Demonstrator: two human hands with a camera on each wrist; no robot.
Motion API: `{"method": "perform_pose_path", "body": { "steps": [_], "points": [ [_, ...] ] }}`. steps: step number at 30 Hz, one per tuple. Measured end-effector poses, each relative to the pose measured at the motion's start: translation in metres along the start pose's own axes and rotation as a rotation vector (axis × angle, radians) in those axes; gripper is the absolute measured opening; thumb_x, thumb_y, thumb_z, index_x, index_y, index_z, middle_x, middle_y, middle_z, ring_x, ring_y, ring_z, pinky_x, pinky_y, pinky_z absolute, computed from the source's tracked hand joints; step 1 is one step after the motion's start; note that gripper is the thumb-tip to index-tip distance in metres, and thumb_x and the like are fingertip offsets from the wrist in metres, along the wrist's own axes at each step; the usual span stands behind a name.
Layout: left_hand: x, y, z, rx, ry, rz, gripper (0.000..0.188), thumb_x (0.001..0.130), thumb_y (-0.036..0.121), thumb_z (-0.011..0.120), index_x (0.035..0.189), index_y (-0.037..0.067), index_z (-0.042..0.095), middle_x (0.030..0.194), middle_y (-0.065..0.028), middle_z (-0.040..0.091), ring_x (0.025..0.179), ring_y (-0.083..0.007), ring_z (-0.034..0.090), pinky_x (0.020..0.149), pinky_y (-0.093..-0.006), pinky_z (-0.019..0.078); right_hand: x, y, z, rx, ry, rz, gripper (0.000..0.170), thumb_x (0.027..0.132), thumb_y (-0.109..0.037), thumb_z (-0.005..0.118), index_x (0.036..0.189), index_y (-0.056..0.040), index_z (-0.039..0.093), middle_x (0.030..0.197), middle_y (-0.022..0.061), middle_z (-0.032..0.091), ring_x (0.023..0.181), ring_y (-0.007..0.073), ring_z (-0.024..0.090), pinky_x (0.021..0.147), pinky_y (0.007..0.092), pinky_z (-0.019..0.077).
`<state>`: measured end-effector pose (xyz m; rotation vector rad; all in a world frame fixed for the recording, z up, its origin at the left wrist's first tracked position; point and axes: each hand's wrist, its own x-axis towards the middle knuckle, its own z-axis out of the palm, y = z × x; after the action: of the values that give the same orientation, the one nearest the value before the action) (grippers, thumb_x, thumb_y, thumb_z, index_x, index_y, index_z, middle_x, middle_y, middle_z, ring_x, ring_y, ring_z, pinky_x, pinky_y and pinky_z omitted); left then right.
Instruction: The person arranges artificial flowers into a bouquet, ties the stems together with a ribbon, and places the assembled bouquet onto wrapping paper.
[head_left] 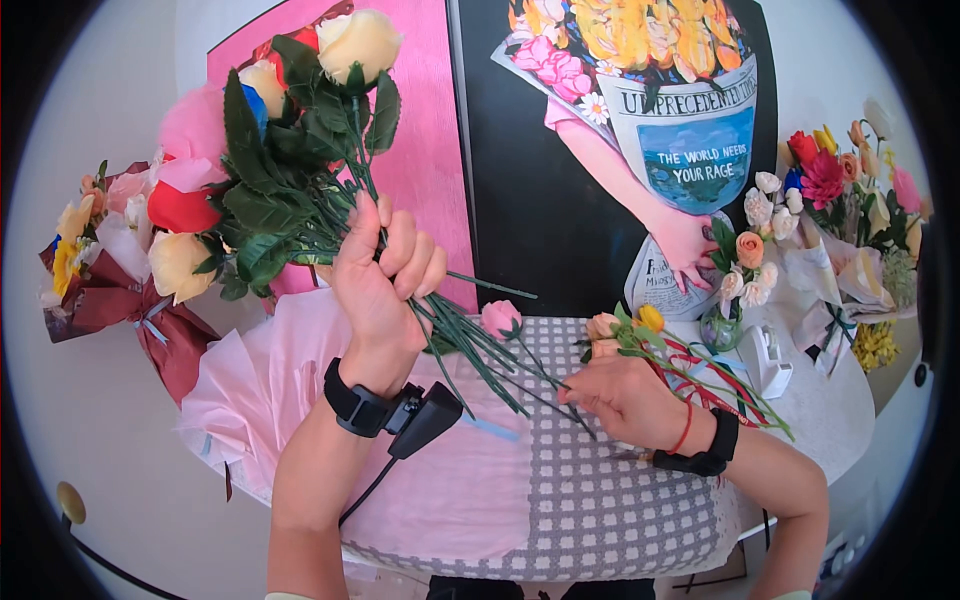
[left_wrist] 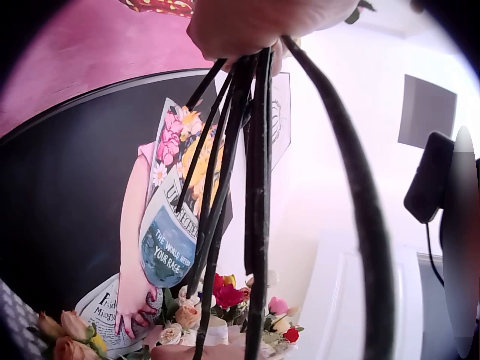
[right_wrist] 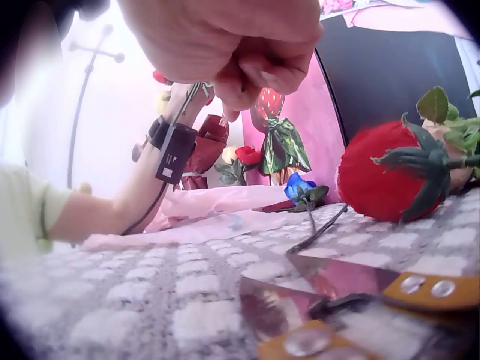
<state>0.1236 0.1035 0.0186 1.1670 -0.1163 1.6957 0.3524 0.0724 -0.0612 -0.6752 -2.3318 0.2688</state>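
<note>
My left hand (head_left: 385, 265) is raised and grips a bunch of artificial flowers by the green stems (head_left: 470, 345). Cream roses (head_left: 358, 45), a red bloom (head_left: 183, 208) and dark leaves fan out above the fist. In the left wrist view the dark stems (left_wrist: 259, 187) hang below that hand. My right hand (head_left: 625, 400) is over the checked cloth, fingers curled, pinching the stem end of a pink rose (head_left: 501, 320). Its fingertips hide the pinch in the right wrist view. Below that hand lie a blue rose (right_wrist: 300, 187) and a red rose (right_wrist: 379, 172).
Metal blades (right_wrist: 277, 307) with orange handle parts lie close to the right wrist camera. Pink wrapping paper (head_left: 270, 370) covers the table's left side. Peach roses (head_left: 604, 326), a tape dispenser (head_left: 768, 362) and a vase (head_left: 720, 328) stand or lie right. Wrapped bouquets (head_left: 165, 335) flank the table.
</note>
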Motion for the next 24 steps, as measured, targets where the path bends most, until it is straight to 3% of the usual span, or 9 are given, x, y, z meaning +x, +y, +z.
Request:
{"method": "perform_pose_path", "body": {
  "steps": [3, 5, 9, 12, 14, 15, 17, 20, 24],
  "points": [
    [0.001, -0.003, -0.002, -0.026, -0.031, -0.022, 0.028, 0.095, 0.029, 0.032, 0.072, 0.013, 0.037, 0.047, 0.0059, 0.02, 0.035, -0.0051, 0.017, 0.036, -0.0212, 0.0176, -0.001, 0.002, 0.001, -0.102, 0.047, -0.14, 0.014, 0.066, 0.001, 0.056, 0.079, -0.002, 0.059, 0.065, 0.0096, 0.055, 0.062, 0.0257, 0.053, 0.057, 0.0349, 0.0433],
    [0.0, -0.004, -0.001, 0.003, -0.009, -0.028, 0.029, 0.095, 0.03, 0.033, 0.072, 0.012, 0.037, 0.047, 0.006, 0.02, 0.035, -0.005, 0.017, 0.036, -0.0211, 0.0176, 0.0, 0.002, -0.001, -0.257, -0.047, -0.245, 0.021, 0.062, 0.002, 0.057, 0.082, -0.0023, 0.059, 0.066, 0.0085, 0.055, 0.063, 0.0251, 0.053, 0.058, 0.0349, 0.0444],
    [0.001, -0.005, -0.004, -0.016, -0.07, -0.049, 0.029, 0.094, 0.03, 0.034, 0.072, 0.012, 0.038, 0.047, 0.0061, 0.021, 0.035, -0.005, 0.018, 0.036, -0.0211, 0.0179, 0.0, 0.002, -0.004, -0.325, -0.078, -0.257, 0.027, 0.059, 0.001, 0.057, 0.085, -0.0032, 0.059, 0.066, 0.008, 0.055, 0.065, 0.0242, 0.054, 0.059, 0.0346, 0.045],
    [0.002, -0.004, -0.004, -0.003, -0.025, -0.044, 0.029, 0.094, 0.03, 0.034, 0.072, 0.012, 0.038, 0.046, 0.006, 0.021, 0.035, -0.0049, 0.018, 0.035, -0.0211, 0.0184, 0.0, 0.002, -0.008, -0.3, -0.013, -0.151, 0.023, 0.066, 0.001, 0.054, 0.089, -0.0028, 0.06, 0.066, 0.0098, 0.055, 0.063, 0.0255, 0.054, 0.059, 0.0341, 0.0445],
    [0.004, -0.003, -0.007, -0.052, -0.034, -0.034, 0.028, 0.095, 0.029, 0.034, 0.072, 0.012, 0.038, 0.047, 0.0059, 0.021, 0.035, -0.005, 0.018, 0.035, -0.0211, 0.0188, 0.002, -0.009, -0.015, 0.074, 0.001, 0.21, 0.017, 0.079, -0.003, 0.051, 0.093, -0.0015, 0.06, 0.063, 0.0062, 0.055, 0.055, 0.0172, 0.052, 0.053, 0.0285, 0.042],
    [0.005, -0.001, -0.009, -0.054, -0.033, -0.035, 0.028, 0.095, 0.029, 0.034, 0.072, 0.012, 0.038, 0.047, 0.0059, 0.021, 0.035, -0.005, 0.018, 0.035, -0.0211, 0.0188, 0.002, -0.007, -0.014, 0.073, 0.001, 0.212, 0.017, 0.079, -0.003, 0.051, 0.093, -0.0015, 0.06, 0.063, 0.0062, 0.055, 0.055, 0.0172, 0.052, 0.053, 0.0285, 0.042],
    [0.008, 0.002, -0.013, -0.109, -0.017, -0.001, 0.027, 0.095, 0.028, 0.033, 0.073, 0.012, 0.039, 0.047, 0.0057, 0.02, 0.035, -0.0052, 0.019, 0.035, -0.021, 0.0194, 0.0, -0.003, -0.01, 0.527, -0.022, 0.49, 0.018, 0.087, -0.01, 0.047, 0.097, -0.0003, 0.06, 0.061, 0.0005, 0.053, 0.051, 0.0064, 0.045, 0.048, 0.0218, 0.037],
    [0.009, 0.003, -0.015, -0.143, -0.027, -0.002, 0.026, 0.094, 0.027, 0.034, 0.074, 0.012, 0.039, 0.048, 0.0054, 0.02, 0.035, -0.0056, 0.019, 0.035, -0.021, 0.0203, -0.001, -0.001, -0.01, 0.521, -0.033, 0.443, 0.019, 0.088, -0.013, 0.048, 0.097, 0.0002, 0.059, 0.061, -0.0044, 0.05, 0.054, 0.0003, 0.04, 0.047, 0.0173, 0.0336],
    [0.008, 0.002, -0.015, -0.163, -0.017, -0.007, 0.025, 0.094, 0.026, 0.035, 0.074, 0.011, 0.039, 0.048, 0.0054, 0.02, 0.035, -0.0057, 0.019, 0.035, -0.021, 0.0207, 0.001, -0.002, -0.009, 0.558, -0.03, 0.474, 0.019, 0.088, -0.012, 0.048, 0.097, -0.0003, 0.059, 0.06, -0.004, 0.05, 0.053, 0.0012, 0.041, 0.048, 0.0175, 0.0343]
  ]
}}
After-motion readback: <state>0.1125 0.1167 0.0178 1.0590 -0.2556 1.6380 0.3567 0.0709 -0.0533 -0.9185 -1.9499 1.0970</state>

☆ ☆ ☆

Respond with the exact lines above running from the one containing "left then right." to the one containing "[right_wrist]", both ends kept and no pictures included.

The completed task:
`<state>`: measured end-effector pose (xyz m; rotation vector rad; all in a world frame fixed for the recording, z up, its origin at the left wrist's first tracked position; point and axes: each hand's wrist, its own x-axis towards the middle knuckle, its own z-axis out of the palm, y = z × x; after the action: of the values that give the same orientation, the one nearest the value before the action) (grippers, thumb_x, thumb_y, thumb_z, index_x, index_y, index_z, middle_x, middle_y, middle_z, ring_x, ring_y, ring_z, pinky_x, pinky_y and pinky_z omitted); left then right.
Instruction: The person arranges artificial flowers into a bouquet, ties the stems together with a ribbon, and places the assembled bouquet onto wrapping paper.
[head_left] 
[left_wrist] 
[right_wrist] 

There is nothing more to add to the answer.